Ruolo del CD11a nella patogenesi della PTI primaria ed effetto della terapia immunosoppressiva sul suo livello

La trombocitopenia immunitaria (ITP) è una malattia autoimmune caratterizzata da una bassa conta piastrinica con o senza sanguinamento mucocutaneo (McMillan 2007).

Come la maggior parte delle malattie autoimmuni, l'ITP è una malattia organo-specifica e le anomalie nella regolazione del sistema immunitario hanno dimostrato di svolgere un ruolo importante nell'iniziazione e/o nel perpetuarsi della malattia. Gli autoanticorpi che reagiscono contro le glicoproteine ​​piastriniche possono mediare la distruzione piastrinica il sistema monocito-macrofagico così come sopprimono la proliferazione e la maturazione dei megacariociti Sebbene i linfociti B autoreattivi che secernono anticorpi antipiastrinici siano considerati il ​​principale difetto, prove sostanziali suggeriscono che una disfunzione generalizzata delle cellule T autoreattive sia la causa immunopatologica critica di ITP e del sistema antiaggregante piastrinico gli autoanticorpi sono sotto il controllo delle cellule T e delle citochine che producono L'antigene-1 associato alla funzione linfocitaria (LFA-1) appartenente alla famiglia delle integrine è composto dai dimeri eterologhi della catena alfa CD11a e della catena beta CD18 ed è espresso sulla superficie di T linfociti, linfociti B, monociti, macrofagi e ne utrofilli. Il suo ligando principale, la molecola di adesione intercellulare-1(ICAM-1), appartiene alla superfamiglia delle immunoglobuline, distribuita sulla superficie delle cellule presentanti l'antigene (APC). La combinazione di LFA-1 e ICAM-1 può fornire un segnale di stimolo coordinato e promuovere attivazione, proliferazione e differenziamento dei linfociti. Nell'interazione delle cellule T con le cellule presentanti l'antigene (APC), LFA-1 e il suo adattatore ICAM-1 partecipano direttamente alla formazione della sinapsi immunologica che promuove la funzione di costimolazione, portando ad un aumento della proliferazione delle cellule T e della citotossicità CD11a è fondamentale per i linfociti ingresso nei linfonodi e normale sviluppo degli intermedi ematopoietici L'interruzione dell'attività LFA-1 influisce fortemente sulla stabilità dell'interfaccia immunitaria.
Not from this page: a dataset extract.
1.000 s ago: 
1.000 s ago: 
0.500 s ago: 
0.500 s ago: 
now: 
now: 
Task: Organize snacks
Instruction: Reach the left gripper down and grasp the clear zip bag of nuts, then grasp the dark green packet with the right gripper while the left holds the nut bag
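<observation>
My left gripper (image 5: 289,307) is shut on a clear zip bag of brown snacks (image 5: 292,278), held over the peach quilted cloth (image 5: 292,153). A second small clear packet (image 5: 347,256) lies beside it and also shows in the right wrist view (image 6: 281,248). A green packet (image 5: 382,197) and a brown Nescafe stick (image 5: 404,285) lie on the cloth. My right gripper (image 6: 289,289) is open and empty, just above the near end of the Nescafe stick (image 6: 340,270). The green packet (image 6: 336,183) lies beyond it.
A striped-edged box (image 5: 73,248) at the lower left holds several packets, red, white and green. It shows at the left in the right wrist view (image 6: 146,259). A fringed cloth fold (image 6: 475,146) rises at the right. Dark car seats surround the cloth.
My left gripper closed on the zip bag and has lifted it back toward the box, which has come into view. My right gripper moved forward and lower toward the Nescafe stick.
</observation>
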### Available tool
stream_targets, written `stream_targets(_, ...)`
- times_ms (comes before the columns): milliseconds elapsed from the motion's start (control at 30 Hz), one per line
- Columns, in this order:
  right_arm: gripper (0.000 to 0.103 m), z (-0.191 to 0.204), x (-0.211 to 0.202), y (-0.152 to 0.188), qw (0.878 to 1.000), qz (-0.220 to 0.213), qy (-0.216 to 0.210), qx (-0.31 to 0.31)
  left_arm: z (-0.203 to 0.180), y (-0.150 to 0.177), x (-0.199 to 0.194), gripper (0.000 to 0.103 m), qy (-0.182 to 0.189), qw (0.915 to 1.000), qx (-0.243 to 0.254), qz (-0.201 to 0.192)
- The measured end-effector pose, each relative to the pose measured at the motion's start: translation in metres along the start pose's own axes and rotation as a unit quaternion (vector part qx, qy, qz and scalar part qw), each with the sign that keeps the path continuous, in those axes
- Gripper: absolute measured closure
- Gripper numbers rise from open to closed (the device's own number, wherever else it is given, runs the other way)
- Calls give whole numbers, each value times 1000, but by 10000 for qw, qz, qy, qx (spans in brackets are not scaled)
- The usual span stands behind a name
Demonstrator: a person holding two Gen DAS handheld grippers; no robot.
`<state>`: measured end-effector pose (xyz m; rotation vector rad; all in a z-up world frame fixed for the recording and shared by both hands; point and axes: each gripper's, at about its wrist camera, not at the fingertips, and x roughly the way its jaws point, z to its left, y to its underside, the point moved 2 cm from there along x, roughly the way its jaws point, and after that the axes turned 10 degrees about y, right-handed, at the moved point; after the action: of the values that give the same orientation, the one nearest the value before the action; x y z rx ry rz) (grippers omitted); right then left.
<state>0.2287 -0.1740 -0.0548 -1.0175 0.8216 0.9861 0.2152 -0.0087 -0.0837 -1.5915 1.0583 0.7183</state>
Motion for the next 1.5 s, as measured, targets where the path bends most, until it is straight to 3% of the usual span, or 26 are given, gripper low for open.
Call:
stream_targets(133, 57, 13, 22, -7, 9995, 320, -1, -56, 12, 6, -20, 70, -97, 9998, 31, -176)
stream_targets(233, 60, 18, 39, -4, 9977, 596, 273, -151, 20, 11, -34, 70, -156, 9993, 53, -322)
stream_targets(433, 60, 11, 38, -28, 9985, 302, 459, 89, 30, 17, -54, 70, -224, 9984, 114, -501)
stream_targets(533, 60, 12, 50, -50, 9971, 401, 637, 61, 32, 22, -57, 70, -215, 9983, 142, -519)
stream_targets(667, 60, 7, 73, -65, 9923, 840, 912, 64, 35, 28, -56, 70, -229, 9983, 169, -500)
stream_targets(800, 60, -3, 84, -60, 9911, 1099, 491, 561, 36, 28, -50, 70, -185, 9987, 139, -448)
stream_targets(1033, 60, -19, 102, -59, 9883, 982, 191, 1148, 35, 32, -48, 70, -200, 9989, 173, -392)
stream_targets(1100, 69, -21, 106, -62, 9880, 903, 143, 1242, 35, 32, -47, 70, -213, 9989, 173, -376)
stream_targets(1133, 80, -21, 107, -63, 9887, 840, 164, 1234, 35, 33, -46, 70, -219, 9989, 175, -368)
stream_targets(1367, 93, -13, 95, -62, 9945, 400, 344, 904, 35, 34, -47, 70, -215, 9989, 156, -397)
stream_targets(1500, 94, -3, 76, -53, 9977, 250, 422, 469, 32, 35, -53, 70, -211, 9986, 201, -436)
L'espressione di ICAM-1 e LFA-1 è significativamente più elevata sulle cellule linfoidi e sulle cellule endoteliali vascolari nell'artrite reumatoide (AR), indicando che la combinazione di LFA-1 e ICAM-1 può svolgere un ruolo importante nella progressione dell'AR. un'eccessiva espressione di LFA-1 può indurre la formazione di cellule T autoreattive, con conseguente malattia del lupus nei topi. Utilizzando gli anticorpi monoclonali LFA-1 nei topi affetti da lupus, è stato possibile ridurre la produzione di autoanticorpi, arrestare lo sviluppo della reazione autoimmune e alleviare i sintomi della nefrite lupica. Pertanto, LFA-1 può svolgere un ruolo importante nella patogenesi del lupus eritematoso sistemico.
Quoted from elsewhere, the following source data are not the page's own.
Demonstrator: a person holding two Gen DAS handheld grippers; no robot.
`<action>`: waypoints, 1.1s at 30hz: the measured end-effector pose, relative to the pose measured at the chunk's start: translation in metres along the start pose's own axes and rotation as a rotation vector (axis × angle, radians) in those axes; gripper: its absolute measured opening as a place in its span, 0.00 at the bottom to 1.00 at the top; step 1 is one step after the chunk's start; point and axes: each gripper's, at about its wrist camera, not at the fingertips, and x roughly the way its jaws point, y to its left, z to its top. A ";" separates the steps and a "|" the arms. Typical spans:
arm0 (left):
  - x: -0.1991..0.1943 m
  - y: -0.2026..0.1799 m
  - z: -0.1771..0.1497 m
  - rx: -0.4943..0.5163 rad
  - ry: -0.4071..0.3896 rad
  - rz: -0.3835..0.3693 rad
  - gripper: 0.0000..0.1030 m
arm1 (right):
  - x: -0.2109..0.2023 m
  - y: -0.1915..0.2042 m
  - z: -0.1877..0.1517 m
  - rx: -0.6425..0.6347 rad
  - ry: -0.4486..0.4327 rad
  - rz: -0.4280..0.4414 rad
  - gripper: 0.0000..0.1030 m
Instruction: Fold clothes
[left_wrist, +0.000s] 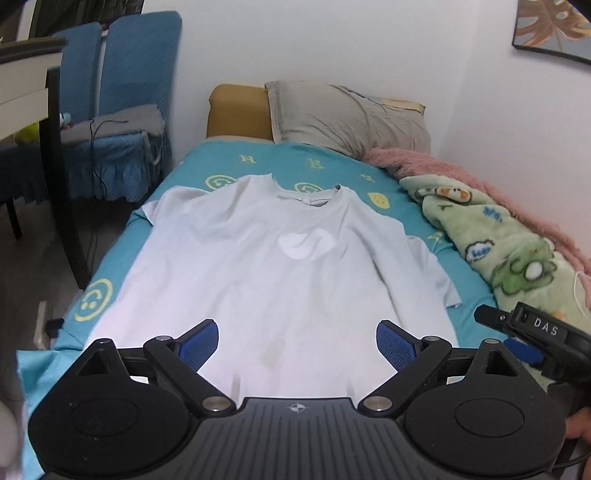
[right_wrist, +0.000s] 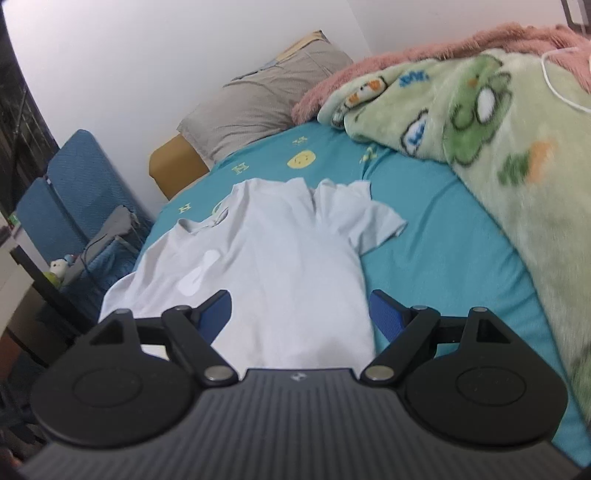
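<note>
Teal bedding with yellow smiley faces fills the scene, and on that bed sheet the pale T-shirt is laid out flat, face up, collar toward the far end by the pillow, hem toward the near edge; a white print is seen on its chest; no fold is visible yet, so the job is judged to be at its very start, with spreading done and all folding left. On the right side a sleeve is seen lying out on the sheet with a crease beside it, not tucked in; the left sleeve is spread close to the left edge of the bed. The left gripper is held over the hem with its jaws wide apart and nothing between them; the right gripper is held over the near right part of the shirt, jaws likewise wide and empty. Farther out, a grey pillow is seen at the far end; a green cartoon blanket is bunched along the right, a pink one behind it; blue chairs are seen at the far left, beside the bed.
</note>
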 end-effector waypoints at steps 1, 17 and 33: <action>0.000 0.004 0.000 0.008 -0.001 0.005 0.91 | -0.002 0.005 -0.004 -0.018 -0.003 -0.005 0.81; 0.002 0.079 0.034 -0.137 0.023 0.117 0.88 | 0.023 0.073 -0.036 -0.333 0.071 0.036 0.75; 0.023 0.162 0.003 -0.310 0.088 0.251 0.88 | 0.237 0.407 -0.024 -0.750 0.338 0.315 0.40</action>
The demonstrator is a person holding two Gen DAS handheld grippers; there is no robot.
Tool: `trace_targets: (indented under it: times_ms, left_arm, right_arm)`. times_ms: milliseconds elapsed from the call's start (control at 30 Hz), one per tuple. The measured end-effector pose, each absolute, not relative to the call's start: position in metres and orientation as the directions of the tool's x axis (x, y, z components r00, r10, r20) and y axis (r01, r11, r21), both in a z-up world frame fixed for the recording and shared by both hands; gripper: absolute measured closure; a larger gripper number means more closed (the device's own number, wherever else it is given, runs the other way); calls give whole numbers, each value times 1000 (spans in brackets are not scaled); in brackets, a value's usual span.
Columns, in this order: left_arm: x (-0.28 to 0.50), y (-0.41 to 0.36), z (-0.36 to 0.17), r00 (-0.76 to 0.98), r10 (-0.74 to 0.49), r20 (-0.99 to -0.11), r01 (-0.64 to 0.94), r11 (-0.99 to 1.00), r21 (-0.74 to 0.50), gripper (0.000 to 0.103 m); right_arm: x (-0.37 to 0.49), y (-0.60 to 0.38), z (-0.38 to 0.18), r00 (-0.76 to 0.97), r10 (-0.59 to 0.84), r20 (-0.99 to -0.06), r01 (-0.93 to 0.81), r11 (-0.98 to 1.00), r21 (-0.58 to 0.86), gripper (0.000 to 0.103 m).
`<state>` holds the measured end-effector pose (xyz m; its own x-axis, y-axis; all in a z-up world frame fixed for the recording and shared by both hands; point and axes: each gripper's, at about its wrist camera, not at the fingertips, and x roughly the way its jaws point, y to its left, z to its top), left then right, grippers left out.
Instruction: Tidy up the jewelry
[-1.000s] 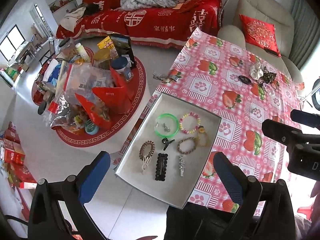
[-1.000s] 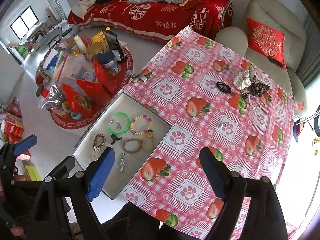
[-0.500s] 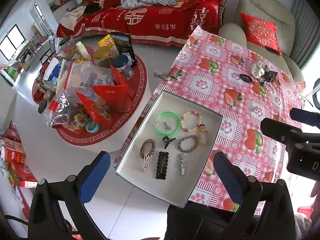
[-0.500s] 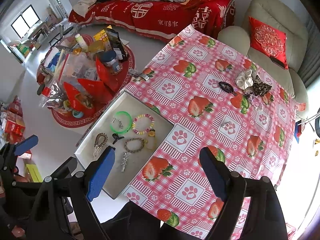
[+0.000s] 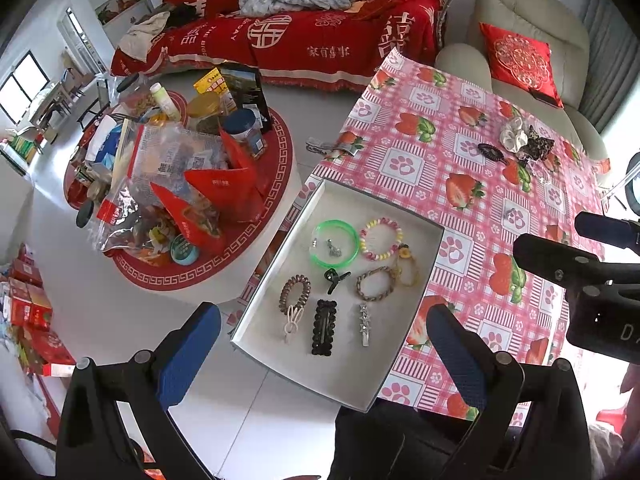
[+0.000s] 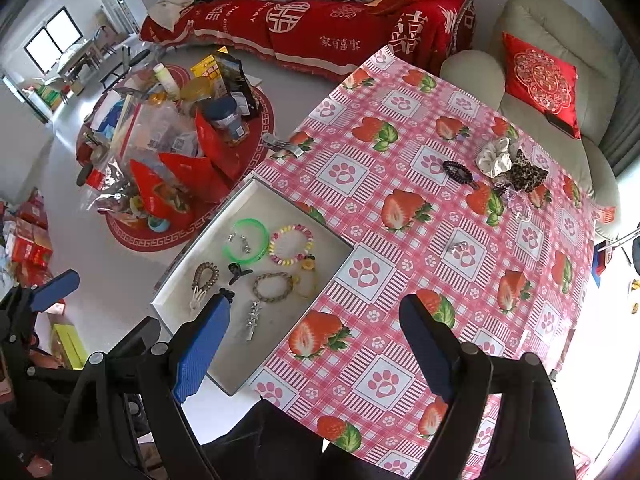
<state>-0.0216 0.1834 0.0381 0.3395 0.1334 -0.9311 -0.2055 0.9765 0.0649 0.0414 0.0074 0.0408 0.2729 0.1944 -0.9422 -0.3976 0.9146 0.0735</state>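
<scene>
Left wrist view: the left gripper (image 5: 322, 354) hangs high over the white tray (image 5: 404, 364), its blue pads spread wide and holding nothing. Over the last second the tray has slid only slightly in the picture, so the hand has barely drifted and no piece has been lifted; the sorting appears paused between picks. In the tray lie one green bangle (image 5: 335, 243), one pastel bead bracelet (image 5: 381, 239), one braided bracelet (image 5: 375, 283), one brown coil hair tie (image 5: 295, 288), one black hair clip (image 5: 324, 333) and one silver star clip (image 5: 363, 324).

Right wrist view: the right gripper (image 6: 314, 340) is likewise wide open and empty, held above the strawberry tablecloth (image 6: 400, 208) just beside the tray (image 6: 236, 380). Its view has crept forward a little, nothing more. On the cloth, well apart from the tray, wait one black hair tie (image 6: 457, 171), one white scrunchie (image 6: 495, 159), one leopard scrunchie (image 6: 524, 176) and one small silver piece (image 6: 459, 246), too small to identify. These four are probably next.
</scene>
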Motion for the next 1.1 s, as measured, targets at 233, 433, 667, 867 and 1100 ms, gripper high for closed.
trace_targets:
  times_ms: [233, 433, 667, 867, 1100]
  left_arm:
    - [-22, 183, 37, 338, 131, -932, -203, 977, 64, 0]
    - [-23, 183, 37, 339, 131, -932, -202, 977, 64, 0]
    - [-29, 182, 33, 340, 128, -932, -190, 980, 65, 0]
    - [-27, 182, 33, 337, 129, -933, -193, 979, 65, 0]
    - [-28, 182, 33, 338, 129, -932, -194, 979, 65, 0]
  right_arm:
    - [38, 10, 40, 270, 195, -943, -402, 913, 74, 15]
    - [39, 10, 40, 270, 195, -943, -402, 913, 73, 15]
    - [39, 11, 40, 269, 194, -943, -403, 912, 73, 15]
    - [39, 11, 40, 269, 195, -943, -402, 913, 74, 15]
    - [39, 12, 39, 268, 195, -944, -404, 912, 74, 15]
Nei pazienti con ITP il CD11a potrebbe facilitare la sopravvivenza delle cellule B CD19+ e promuovere la distruzione piastrinica mediata da anticorpi. Pertanto, il blocco dell'interazione ICAM-1/LFA-1 può sopprimere l'attivazione delle cellule T nelle malattie autoimmuni. Molti tipi di inibitori (ad es. anticorpi, peptidi, piccole molecole) sono stati sviluppati per bloccare le interazioni ICAM-1/LFA-1 e alcune di queste molecole hanno raggiunto i test clinici.